▸ REQUIRED ACTION
Set out exactly, and with nothing added, the line containing "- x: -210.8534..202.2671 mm" and every line after it through the final line of the data.

▸ SUPPLIED DATA

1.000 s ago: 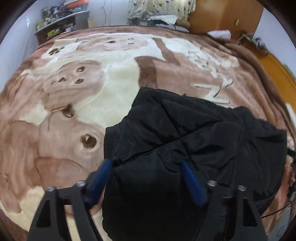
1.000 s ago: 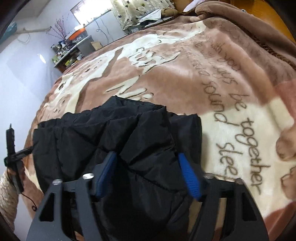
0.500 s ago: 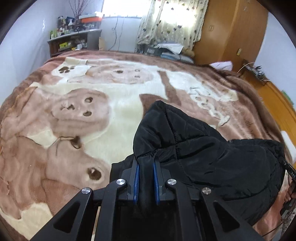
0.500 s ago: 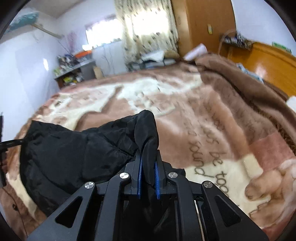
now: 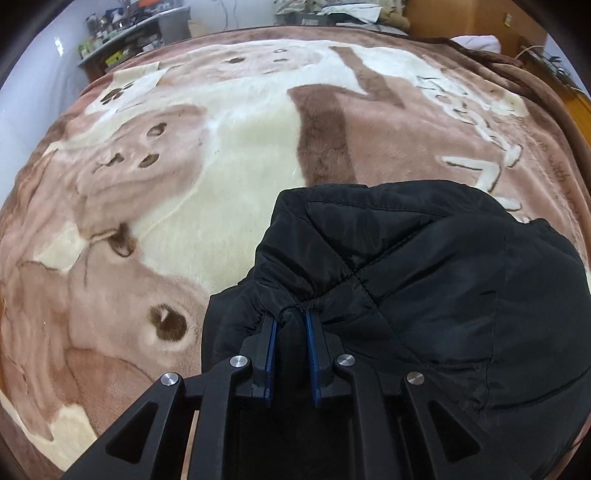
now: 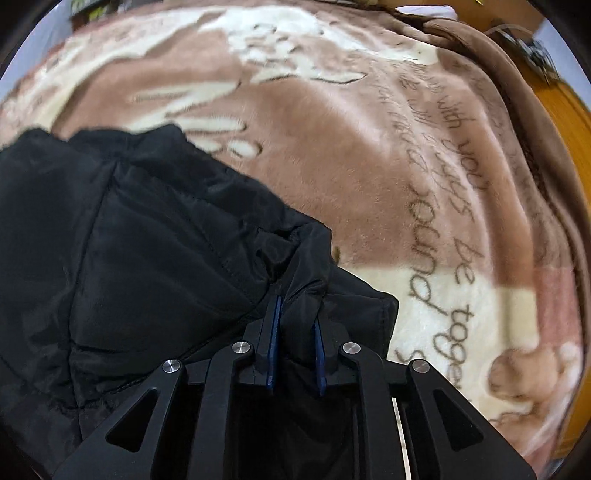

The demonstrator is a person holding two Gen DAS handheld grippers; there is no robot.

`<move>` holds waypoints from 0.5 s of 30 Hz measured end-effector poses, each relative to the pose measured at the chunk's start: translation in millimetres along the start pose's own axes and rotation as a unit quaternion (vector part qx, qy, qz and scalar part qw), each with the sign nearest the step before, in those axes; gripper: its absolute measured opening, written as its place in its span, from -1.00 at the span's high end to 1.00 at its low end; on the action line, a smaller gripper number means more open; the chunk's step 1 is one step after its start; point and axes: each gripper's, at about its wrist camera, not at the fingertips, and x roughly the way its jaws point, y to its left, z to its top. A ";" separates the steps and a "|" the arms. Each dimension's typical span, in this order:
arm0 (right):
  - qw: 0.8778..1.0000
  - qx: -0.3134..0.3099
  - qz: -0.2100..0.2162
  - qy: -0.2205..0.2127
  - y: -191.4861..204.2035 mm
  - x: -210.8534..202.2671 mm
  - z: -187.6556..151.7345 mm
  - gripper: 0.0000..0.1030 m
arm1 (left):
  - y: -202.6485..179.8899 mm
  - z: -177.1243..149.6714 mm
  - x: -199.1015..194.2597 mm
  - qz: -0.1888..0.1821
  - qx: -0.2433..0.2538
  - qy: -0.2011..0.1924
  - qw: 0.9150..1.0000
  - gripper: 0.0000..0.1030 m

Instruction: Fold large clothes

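A black padded jacket [image 5: 424, 280] lies bunched on a brown and cream blanket [image 5: 229, 173] that covers a bed. My left gripper [image 5: 290, 321] is shut on a gathered hem of the jacket at its left side. In the right wrist view the jacket [image 6: 140, 251] fills the left half. My right gripper [image 6: 297, 310] is shut on a fold of the jacket at its right edge. Both pinched folds rise above the rest of the jacket.
The blanket [image 6: 424, 177] bears brown lettering on the right. A shelf with clutter [image 5: 122, 33] stands beyond the bed at the back left. A wooden board [image 6: 569, 122] runs along the bed's right side.
Both grippers were open over the jacket a second ago, then shut on its edges. Since then both views have tilted downward, with the pinched jacket folds carried forward over the rest.
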 end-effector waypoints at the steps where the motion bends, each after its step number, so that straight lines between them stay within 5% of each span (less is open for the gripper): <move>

▸ SOLUTION TO THE EXERCISE
  - x: -210.8534..202.2671 mm
  - z: -187.6556..151.7345 mm
  - gripper: 0.0000..0.1030 m
arm1 (left):
  - y: -202.6485..179.8899 mm
  - z: -177.1243..149.6714 mm
  - x: -199.1015..194.2597 mm
  - qz: -0.1888..0.1821
  - qx: -0.2433..0.2538
  - qy: -0.2011..0.1924
  - qw: 0.9150..1.0000
  - gripper: 0.0000..0.1030 m

Instruction: Fold large clothes

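A black padded jacket [image 5: 424, 280] lies bunched on a brown and cream blanket [image 5: 229, 173] that covers a bed. My left gripper [image 5: 290, 321] is shut on a gathered hem of the jacket at its left side. In the right wrist view the jacket [image 6: 140, 251] fills the left half. My right gripper [image 6: 297, 310] is shut on a fold of the jacket at its right edge. Both pinched folds rise above the rest of the jacket.
The blanket [image 6: 424, 177] bears brown lettering on the right. A shelf with clutter [image 5: 122, 33] stands beyond the bed at the back left. A wooden board [image 6: 569, 122] runs along the bed's right side.
Both grippers were open over the jacket a second ago, then shut on its edges. Since then both views have tilted downward, with the pinched jacket folds carried forward over the rest.
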 end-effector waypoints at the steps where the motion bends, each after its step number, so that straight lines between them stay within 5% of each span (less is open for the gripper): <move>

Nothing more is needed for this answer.